After the stock exchanges in China had to close, the central bank is now apparently tackling the miners. According to several reports, the government has ordered an orderly shutdown of the lucrative crypto mines. Meanwhile, the miners are discovering Canada as a new home.

Mining is actually a big thing in China. The most important manufacturers of mining hardware – especially Bitmain – come from the People’s Republic, and the largest mining farms have their home here, often subsidized by excess electricity. However, this is expected to change in the near future.

According to several reports, the Chinese central bank PBOC wants to reduce mining or even gradually eliminate it completely. Bloomberg reports on a closed-door meeting on January 3rd where the PBOC decided to cut power consumption by crypto miners as Chinese officials are concerned that mining would deplete cheap electricity and penalize other electricity users. That is why now is one of the relevant times of bitcoin performance, until the authorities took this matter more seriously, which is why we provide an overview of the bitcoin profit review built according to official data cryptoine.com According to Reuters, the central bank of an internet finance group has declared that the monetary regulator can order that the local governments gradually reduce the power consumption of Bitcoin mining.

ChinaDaily from China finally writes that the local governments have even been asked to order an orderly dismantling of the mining farms. The miners are supposed to reduce production bit by bit until they finally close the crypto mines completely.According to an unknown central bank official, this order has already been sent to local governments. The Chinese online magazine YiCai also writes that the regulators have asked the local authorities to write a report on the current state of mining in their province and “to guide the mining companies to exit the market in an orderly manner” (translation and excerpt ).

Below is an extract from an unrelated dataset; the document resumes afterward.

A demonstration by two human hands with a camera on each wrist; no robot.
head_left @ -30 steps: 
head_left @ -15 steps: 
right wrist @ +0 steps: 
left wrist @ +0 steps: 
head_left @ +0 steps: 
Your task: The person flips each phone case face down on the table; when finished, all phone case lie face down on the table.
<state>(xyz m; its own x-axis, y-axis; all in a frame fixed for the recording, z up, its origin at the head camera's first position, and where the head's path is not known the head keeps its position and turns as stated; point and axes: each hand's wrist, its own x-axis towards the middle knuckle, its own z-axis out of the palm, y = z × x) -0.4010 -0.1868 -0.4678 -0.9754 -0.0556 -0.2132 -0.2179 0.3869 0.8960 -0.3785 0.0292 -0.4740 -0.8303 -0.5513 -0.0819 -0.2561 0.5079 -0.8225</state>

According to a report by 8btc, however, the central bank does not plan to completely handle the mining, “but only to regulate the mining farms that use an unusually large amount of electricity or steal it.” The owner A farm in Sichuan said that the local authorities are currently conducting a thorough investigation and are demanding that the farms register properly and regulate their electricity consumption. The article quoted Bitmain’s CEO Jihan Wu as saying that “Mining farms that work normally will not be closed, only those that work illegally and steal electricity will now be prosecuted by the central bank and local authorities.”

Off to Quebec!

Even if the Chinese miners can still hope a little that the central bank will not ban, but only regulate, they are looking for alternatives. Canada is particularly popular right now.

According to a spokesman for Bitmain, the company is already looking for suitable locations and buildings in the Canadian province of Quebec and is in talks with regional energy suppliers. Li Wei, the CEO of ZQMiner, a company that operates several mines in three Chinese provinces, is also planning to move to Canada. The same is reported by BTC.com.

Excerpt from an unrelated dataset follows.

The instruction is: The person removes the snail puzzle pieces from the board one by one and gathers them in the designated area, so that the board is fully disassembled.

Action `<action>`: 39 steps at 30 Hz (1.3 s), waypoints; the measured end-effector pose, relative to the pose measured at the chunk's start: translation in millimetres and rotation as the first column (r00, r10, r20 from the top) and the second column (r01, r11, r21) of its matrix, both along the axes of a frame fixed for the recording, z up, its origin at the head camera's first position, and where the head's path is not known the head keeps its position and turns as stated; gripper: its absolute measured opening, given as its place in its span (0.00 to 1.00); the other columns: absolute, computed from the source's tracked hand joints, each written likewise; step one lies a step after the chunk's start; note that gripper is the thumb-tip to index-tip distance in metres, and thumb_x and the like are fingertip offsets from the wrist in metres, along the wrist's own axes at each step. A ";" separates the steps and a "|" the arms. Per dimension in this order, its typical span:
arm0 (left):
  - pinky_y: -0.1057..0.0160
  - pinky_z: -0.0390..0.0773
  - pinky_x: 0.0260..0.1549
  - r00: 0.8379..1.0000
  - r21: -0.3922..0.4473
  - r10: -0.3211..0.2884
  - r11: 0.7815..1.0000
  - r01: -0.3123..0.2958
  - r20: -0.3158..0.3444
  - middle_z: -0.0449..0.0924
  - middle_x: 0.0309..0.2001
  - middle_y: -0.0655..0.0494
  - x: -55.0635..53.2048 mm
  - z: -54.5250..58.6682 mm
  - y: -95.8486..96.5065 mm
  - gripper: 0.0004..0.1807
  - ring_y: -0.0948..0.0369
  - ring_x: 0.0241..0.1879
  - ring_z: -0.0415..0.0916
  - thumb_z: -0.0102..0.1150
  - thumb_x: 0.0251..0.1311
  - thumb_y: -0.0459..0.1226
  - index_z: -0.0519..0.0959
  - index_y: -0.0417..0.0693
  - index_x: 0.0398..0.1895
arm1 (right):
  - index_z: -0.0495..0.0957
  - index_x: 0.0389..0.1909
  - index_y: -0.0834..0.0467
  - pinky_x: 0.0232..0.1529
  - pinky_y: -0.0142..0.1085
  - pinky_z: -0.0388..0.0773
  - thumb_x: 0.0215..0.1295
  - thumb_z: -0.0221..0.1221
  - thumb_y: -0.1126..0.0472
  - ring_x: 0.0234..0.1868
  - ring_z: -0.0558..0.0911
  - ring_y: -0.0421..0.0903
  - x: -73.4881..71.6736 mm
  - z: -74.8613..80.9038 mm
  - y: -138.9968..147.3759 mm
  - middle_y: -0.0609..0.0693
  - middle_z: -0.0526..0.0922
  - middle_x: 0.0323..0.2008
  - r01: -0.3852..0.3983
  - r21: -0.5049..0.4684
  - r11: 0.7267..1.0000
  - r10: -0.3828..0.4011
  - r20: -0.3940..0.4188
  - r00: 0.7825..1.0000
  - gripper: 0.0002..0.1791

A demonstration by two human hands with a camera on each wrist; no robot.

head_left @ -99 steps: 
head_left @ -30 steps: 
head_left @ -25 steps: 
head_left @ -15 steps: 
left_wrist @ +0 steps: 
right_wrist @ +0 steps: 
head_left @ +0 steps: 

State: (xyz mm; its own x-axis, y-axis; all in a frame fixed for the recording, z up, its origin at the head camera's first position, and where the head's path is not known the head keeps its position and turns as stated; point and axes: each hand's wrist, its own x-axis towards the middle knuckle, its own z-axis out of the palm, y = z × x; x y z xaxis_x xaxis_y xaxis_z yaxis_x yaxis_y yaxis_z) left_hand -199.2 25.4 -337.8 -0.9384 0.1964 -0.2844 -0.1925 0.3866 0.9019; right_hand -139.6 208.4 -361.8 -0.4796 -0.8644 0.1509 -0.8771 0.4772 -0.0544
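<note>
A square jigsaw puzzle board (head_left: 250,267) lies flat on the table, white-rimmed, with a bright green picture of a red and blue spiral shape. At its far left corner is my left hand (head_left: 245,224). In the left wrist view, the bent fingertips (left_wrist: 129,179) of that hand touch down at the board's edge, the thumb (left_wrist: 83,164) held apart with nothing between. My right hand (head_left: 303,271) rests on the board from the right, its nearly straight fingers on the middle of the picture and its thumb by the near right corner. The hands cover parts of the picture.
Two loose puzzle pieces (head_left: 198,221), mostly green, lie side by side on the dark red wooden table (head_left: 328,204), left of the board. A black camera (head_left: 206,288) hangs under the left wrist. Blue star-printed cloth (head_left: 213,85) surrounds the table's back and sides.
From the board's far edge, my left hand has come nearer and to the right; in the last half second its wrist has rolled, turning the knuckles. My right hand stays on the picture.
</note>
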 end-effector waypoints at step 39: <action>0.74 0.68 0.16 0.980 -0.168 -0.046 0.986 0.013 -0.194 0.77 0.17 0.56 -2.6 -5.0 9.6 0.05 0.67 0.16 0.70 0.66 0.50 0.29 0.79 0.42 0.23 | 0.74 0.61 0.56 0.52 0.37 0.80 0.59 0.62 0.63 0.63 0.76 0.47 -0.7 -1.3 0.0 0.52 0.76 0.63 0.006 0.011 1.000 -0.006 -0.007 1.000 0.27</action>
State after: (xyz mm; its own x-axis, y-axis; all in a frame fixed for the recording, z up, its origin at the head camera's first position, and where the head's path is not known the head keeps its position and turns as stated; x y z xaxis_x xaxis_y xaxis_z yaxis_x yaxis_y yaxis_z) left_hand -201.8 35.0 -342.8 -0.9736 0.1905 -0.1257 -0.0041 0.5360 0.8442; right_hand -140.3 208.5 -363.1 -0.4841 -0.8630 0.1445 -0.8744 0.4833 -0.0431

The province of Quebec has a lot of electricity left over, mostly from hydropower plants. The local energy companies have therefore been looking for buyers for an estimated electricity surplus of 100 terawatts over 10 years for some time. In addition to other data centers, mining farms are potential customers. The energy provider Hydro Quebec reports that they are already in negotiations with around 30 large crypto miners. “Of the five largest blockchain players in the world, at least three or four are with us,” said a director of the company that offers miners electricity for just under 4 dollar cents per kilowatt hour.

The problem in Quebec it is less the electricity than the buildings and the land. There is not enough building land and data center halls to meet miner demand. Therefore, old textile and paper mills in Quebec are currently being converted into mining farms.